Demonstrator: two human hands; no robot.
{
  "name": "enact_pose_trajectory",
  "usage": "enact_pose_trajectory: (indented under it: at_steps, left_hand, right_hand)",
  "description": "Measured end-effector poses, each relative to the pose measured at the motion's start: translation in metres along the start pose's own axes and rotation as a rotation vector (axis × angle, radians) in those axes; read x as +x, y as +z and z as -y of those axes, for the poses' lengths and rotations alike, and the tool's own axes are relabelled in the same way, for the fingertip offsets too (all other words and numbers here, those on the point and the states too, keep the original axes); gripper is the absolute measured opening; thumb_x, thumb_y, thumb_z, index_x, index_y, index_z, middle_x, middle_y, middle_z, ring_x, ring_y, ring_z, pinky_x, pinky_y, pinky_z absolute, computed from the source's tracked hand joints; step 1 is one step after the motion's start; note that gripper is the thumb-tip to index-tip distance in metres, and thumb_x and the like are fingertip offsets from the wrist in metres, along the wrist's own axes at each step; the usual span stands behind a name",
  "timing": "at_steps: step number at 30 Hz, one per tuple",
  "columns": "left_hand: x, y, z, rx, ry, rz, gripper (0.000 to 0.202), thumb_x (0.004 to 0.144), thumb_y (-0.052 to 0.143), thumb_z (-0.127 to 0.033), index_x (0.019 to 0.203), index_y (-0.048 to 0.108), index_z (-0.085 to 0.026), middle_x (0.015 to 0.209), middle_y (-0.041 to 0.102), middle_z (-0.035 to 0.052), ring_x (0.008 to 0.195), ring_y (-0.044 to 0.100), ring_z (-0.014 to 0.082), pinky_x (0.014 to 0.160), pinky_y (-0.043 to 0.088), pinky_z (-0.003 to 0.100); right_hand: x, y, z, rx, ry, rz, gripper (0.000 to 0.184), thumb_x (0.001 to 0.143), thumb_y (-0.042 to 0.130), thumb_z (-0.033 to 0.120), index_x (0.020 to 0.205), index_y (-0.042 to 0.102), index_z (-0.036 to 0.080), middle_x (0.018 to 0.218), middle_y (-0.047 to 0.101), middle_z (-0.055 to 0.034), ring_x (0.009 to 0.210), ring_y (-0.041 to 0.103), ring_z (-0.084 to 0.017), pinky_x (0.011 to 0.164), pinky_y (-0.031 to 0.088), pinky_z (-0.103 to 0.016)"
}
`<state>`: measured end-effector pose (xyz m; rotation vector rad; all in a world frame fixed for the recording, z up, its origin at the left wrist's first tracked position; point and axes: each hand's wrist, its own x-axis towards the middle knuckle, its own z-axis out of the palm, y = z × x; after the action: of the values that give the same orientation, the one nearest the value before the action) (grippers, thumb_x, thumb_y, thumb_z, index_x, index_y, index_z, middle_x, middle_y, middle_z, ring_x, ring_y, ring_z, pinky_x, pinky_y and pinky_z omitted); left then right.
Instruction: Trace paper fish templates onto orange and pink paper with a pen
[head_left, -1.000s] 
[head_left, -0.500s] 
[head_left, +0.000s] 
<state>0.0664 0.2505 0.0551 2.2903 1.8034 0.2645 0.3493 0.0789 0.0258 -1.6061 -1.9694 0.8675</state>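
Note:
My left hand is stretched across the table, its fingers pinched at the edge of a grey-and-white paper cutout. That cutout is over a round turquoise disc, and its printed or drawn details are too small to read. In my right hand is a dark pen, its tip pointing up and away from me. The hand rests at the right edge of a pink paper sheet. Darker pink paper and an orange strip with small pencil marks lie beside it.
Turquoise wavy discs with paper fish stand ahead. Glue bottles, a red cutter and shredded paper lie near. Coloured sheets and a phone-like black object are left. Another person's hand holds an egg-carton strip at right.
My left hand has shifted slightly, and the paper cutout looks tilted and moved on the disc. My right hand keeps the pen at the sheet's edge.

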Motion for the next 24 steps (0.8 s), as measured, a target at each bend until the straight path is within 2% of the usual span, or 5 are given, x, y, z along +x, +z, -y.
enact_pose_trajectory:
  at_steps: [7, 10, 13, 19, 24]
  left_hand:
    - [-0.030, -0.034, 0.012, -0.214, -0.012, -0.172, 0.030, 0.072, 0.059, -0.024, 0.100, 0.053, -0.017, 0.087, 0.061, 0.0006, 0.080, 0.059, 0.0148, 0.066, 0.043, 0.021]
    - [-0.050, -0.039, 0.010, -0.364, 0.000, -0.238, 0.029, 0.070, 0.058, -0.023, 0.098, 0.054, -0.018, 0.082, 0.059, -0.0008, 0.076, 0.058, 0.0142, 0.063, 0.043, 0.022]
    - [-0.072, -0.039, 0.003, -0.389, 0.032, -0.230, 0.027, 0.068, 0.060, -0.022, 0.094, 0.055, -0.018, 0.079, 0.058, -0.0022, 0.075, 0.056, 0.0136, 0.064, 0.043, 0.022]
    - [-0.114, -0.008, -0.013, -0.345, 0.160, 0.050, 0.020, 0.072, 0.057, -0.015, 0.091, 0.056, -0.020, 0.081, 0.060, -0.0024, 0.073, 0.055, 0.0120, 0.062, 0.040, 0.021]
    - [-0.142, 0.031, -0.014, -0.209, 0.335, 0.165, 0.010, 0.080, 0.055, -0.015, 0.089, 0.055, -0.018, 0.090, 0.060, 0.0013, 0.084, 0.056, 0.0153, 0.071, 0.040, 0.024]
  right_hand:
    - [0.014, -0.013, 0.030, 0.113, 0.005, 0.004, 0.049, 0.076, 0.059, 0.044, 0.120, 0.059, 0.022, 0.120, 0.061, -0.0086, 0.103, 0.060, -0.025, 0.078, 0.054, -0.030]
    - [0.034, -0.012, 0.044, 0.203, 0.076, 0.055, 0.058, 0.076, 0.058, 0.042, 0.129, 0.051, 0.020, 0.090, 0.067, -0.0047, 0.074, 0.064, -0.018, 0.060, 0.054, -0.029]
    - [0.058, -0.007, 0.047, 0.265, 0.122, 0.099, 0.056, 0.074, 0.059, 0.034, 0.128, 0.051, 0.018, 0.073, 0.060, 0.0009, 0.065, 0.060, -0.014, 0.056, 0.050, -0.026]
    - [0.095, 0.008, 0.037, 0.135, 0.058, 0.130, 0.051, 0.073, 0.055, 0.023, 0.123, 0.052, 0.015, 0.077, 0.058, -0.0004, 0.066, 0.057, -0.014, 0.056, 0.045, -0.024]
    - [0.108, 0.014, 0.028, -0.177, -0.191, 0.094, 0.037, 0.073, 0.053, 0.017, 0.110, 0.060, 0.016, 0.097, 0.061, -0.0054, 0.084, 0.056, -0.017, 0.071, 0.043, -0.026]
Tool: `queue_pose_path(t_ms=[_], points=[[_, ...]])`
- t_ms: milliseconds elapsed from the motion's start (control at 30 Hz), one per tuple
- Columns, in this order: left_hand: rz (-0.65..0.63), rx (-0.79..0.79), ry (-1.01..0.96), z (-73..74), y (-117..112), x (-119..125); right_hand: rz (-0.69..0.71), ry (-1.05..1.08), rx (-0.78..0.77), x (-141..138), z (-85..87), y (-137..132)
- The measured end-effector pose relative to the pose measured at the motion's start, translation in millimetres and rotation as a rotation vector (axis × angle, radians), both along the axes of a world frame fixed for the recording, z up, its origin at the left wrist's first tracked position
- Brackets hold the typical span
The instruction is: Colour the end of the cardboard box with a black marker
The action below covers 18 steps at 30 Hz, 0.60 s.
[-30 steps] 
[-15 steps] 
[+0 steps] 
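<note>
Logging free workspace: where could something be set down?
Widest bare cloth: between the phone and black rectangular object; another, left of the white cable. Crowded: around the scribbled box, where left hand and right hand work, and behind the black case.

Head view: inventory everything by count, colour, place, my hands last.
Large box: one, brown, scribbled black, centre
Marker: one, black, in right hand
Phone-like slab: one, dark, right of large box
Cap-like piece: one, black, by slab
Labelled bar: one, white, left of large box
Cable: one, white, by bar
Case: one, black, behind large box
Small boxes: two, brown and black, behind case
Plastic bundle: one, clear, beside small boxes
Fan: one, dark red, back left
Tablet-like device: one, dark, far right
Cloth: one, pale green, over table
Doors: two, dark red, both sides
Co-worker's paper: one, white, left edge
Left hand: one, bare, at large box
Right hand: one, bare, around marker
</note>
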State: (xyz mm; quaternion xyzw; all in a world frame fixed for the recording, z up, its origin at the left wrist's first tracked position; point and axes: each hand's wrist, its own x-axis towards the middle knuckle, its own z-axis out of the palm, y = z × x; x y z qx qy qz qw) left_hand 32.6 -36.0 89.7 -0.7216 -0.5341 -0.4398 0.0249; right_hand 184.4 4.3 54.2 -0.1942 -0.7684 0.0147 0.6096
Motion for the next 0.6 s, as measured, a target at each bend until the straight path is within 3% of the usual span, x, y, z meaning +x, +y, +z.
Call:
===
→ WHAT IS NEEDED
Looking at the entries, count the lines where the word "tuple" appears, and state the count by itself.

→ TASK RESPONSE
2